Right-click a webpage image in any Chrome Window and click "copy image". When the image is added to the clipboard, is it possible to obtain the image in another Chrome Window, and pass bytes to the backend script (php, java ...)? Do I want to use flash for implementation? Right-click the webpage image in any Chrome Window and click "copy image". The image is added to the clipboard.
In this case, is it possible to obtain the graph in another Chrome Window and pass bytes to the backend script (php, java ...)?
Do I want to use flash for implementation?
Reply content:
Right-click the webpage image in any Chrome Window and click "copy image". The image is added to the clipboard.
In this case, is it possible to obtain the graph in another Chrome Window and pass bytes to the backend script (php, java ...)?
Do I want to use flash for implementation?

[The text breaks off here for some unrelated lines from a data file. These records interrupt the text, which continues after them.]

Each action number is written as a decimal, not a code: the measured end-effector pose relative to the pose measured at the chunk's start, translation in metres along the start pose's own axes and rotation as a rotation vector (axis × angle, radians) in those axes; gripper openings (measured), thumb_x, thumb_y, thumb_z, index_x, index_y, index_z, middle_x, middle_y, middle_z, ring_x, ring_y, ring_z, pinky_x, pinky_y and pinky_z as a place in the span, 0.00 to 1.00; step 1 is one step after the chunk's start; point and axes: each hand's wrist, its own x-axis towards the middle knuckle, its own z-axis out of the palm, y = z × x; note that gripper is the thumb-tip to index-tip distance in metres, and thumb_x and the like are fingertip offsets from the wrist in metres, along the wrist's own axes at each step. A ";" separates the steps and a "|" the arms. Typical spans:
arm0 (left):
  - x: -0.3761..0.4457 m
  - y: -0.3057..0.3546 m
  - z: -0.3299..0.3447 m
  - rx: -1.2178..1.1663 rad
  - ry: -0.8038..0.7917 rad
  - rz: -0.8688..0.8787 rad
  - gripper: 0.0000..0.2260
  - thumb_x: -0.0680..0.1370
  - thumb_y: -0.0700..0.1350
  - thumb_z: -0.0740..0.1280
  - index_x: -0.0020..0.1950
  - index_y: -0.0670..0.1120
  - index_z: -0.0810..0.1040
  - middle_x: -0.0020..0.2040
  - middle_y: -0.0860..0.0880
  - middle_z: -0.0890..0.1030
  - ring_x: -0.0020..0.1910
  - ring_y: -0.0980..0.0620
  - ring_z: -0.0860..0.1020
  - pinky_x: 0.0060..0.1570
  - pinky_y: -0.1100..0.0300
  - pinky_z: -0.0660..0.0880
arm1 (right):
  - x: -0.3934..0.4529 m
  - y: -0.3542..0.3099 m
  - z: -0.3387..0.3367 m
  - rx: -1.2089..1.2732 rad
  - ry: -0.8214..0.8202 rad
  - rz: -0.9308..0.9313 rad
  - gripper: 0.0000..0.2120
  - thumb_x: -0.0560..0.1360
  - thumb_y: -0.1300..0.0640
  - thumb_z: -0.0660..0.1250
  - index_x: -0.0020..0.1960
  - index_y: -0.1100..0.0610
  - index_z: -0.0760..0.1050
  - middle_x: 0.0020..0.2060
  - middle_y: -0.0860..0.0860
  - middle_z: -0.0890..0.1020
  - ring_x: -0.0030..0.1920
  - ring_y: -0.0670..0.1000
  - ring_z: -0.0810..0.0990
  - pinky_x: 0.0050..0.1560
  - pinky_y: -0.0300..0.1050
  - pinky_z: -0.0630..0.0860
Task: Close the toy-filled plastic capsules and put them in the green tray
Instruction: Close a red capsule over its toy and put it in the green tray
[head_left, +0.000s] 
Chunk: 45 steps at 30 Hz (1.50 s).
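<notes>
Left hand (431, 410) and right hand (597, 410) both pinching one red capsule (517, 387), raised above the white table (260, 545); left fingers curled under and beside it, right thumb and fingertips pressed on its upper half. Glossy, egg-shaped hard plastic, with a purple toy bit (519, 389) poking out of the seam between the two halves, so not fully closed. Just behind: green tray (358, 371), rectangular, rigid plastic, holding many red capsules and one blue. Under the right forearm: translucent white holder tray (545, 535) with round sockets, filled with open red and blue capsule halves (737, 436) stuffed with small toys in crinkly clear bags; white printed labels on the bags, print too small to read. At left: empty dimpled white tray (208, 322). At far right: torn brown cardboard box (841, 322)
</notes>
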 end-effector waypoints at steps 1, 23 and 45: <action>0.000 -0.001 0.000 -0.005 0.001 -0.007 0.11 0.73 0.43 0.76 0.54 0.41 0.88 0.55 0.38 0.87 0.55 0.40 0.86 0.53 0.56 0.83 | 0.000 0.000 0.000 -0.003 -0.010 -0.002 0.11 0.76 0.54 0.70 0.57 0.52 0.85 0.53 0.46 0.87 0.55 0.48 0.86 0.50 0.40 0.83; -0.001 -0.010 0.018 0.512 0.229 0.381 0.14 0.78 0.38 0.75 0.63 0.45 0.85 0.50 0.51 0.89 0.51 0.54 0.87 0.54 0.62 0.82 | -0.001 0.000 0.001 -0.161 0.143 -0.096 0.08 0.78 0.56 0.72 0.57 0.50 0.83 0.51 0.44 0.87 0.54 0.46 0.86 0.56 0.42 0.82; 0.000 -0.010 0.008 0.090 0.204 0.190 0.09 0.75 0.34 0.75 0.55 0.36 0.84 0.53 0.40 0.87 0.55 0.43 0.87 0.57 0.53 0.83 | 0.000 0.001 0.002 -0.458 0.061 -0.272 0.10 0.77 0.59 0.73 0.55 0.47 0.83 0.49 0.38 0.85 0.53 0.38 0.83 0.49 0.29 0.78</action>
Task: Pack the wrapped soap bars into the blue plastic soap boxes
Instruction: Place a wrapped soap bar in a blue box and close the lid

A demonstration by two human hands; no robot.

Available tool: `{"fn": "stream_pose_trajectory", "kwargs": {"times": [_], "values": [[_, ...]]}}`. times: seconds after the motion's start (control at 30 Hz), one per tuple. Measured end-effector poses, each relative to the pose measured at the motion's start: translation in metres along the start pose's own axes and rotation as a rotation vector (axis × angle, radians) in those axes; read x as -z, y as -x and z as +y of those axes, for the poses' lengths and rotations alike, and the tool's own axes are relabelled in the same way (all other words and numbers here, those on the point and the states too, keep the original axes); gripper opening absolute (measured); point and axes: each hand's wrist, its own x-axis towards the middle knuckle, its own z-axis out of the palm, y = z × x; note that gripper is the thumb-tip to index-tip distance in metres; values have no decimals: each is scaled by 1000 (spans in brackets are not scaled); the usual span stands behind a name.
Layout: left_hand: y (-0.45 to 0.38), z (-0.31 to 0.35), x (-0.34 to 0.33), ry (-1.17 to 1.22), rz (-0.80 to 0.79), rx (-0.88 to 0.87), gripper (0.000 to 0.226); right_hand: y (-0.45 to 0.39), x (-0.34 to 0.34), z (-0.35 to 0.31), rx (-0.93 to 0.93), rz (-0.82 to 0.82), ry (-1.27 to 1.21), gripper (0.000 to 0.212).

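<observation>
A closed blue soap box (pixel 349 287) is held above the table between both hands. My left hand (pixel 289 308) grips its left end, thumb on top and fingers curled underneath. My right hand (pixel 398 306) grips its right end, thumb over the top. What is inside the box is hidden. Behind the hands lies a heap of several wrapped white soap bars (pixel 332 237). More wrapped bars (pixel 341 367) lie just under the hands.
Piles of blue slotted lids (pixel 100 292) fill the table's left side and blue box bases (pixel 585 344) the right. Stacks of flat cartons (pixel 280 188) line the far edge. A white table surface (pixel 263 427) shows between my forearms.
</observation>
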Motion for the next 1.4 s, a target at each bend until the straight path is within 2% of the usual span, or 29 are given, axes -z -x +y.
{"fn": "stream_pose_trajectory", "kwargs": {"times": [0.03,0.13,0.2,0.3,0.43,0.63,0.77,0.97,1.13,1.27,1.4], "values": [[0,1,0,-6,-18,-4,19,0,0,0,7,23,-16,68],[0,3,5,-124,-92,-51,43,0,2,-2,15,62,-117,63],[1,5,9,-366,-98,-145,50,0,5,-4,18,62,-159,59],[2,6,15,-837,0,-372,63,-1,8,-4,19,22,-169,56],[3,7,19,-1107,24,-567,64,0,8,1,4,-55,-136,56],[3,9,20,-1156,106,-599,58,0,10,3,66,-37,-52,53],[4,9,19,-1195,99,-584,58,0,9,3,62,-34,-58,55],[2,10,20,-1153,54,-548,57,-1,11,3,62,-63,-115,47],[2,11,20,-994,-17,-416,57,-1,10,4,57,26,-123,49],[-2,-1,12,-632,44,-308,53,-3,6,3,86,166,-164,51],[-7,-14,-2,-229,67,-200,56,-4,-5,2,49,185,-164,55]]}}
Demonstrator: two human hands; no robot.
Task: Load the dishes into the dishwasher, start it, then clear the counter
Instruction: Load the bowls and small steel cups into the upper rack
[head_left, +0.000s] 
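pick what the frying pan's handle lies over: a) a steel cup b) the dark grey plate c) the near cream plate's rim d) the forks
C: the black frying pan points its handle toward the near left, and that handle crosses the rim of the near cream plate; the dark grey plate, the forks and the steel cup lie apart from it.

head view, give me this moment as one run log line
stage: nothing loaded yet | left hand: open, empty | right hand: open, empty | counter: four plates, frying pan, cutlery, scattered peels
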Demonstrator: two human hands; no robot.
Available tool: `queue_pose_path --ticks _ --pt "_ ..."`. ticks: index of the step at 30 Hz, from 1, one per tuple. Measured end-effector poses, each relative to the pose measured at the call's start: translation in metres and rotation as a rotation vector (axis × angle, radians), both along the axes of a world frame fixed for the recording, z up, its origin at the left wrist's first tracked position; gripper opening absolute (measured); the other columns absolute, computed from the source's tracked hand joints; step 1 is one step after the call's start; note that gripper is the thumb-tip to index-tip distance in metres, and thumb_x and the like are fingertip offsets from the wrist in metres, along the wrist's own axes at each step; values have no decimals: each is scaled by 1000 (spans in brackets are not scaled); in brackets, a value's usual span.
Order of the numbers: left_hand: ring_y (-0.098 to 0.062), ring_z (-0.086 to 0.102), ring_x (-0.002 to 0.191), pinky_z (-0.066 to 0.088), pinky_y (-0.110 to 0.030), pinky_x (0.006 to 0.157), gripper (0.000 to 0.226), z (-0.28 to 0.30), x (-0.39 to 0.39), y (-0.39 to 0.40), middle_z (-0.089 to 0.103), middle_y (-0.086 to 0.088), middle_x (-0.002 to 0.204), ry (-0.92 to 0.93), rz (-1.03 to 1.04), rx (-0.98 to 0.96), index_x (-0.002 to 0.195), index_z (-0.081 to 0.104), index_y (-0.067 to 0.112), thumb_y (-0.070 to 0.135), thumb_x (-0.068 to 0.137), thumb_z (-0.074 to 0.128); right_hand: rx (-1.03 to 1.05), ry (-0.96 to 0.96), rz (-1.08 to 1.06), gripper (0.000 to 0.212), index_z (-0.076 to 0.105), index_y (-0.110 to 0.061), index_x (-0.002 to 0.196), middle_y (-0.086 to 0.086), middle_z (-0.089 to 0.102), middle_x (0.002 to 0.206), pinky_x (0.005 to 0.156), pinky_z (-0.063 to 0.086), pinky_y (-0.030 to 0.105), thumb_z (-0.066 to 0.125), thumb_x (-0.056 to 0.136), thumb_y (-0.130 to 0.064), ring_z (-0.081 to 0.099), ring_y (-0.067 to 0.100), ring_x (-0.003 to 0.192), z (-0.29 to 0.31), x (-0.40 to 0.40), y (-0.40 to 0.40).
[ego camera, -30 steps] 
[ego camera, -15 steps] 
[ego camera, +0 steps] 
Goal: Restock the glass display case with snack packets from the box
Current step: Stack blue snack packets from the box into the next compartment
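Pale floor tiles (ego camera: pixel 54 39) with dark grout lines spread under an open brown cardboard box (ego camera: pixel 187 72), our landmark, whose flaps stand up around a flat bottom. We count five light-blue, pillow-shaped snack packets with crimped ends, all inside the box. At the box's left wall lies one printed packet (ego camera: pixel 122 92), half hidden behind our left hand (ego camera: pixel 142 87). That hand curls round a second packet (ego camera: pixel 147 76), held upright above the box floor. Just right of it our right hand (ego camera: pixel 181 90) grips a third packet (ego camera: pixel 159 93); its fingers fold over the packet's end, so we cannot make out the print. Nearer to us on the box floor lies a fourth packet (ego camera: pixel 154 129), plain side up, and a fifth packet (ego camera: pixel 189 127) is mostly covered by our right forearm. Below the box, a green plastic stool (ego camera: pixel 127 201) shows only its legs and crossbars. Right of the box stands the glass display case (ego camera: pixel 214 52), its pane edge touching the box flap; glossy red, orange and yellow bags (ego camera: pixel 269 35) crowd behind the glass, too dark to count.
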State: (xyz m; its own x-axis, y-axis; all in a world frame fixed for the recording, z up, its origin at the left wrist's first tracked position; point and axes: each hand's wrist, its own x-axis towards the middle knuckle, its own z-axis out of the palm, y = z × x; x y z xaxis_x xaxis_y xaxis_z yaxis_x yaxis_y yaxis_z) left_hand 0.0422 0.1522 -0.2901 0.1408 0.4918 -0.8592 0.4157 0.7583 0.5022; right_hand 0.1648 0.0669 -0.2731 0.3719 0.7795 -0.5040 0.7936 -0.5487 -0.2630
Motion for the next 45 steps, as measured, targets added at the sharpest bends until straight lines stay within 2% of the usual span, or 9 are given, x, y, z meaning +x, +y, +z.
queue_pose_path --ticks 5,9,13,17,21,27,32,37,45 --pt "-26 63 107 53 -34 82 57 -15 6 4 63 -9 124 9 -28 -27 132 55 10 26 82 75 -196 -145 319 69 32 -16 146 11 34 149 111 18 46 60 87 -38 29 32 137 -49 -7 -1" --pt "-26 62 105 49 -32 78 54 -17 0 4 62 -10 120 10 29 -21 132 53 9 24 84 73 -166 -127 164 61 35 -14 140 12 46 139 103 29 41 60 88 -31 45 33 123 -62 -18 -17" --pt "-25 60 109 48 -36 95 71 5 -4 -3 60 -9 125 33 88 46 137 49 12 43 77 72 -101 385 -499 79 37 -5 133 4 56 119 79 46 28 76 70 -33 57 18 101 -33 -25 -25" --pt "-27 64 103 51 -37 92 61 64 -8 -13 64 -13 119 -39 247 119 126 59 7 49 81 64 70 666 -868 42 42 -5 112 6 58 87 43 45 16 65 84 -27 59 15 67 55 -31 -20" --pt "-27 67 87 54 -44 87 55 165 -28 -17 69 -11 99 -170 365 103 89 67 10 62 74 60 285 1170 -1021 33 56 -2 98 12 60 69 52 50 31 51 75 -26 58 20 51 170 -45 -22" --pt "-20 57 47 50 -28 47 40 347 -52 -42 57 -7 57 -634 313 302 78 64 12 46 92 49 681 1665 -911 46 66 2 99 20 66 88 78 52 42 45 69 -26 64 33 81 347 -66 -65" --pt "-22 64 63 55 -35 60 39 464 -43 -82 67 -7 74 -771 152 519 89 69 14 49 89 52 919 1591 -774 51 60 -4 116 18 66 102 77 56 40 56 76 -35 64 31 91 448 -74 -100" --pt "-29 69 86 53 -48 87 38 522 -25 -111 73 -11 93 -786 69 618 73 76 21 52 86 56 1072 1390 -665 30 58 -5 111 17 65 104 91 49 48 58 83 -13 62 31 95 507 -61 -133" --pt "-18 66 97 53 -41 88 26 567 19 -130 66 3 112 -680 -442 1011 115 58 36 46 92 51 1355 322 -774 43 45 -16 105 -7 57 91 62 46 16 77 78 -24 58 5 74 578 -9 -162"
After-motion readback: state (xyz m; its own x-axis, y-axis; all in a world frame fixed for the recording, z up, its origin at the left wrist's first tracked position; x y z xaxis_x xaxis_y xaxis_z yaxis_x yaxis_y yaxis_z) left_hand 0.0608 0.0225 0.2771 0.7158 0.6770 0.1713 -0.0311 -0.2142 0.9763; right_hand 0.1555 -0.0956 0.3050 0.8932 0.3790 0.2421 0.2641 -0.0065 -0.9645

Theoretically it seems okay?
XHR reads the image into ArrayBuffer
Then use localStorage to store
Then you can upload the image.
The last part of this article illustrates the usage
Http://www.w3ctech.com/p/1061
Good luck ~
Add a simpler example
Https://gist.github.com/robnyman/1875241
To directly access the clipboard, you may need to use Chrome extension. Otherwise, this operation is too dangerous. There are some cut-and-paste APIs in the extension, but they are not detailed about whether binary data is supported or not.
Can the landlord elaborate on the working environment of your application.
It is estimated that it is impossible. After all, Chrome attaches great importance to security. It is impossible to allow (not extended) JavaScript in a webpage to read the clipboard.
Lz can look at this html2canvas
After encoding, the content is sent to the backend and the backend generates an image.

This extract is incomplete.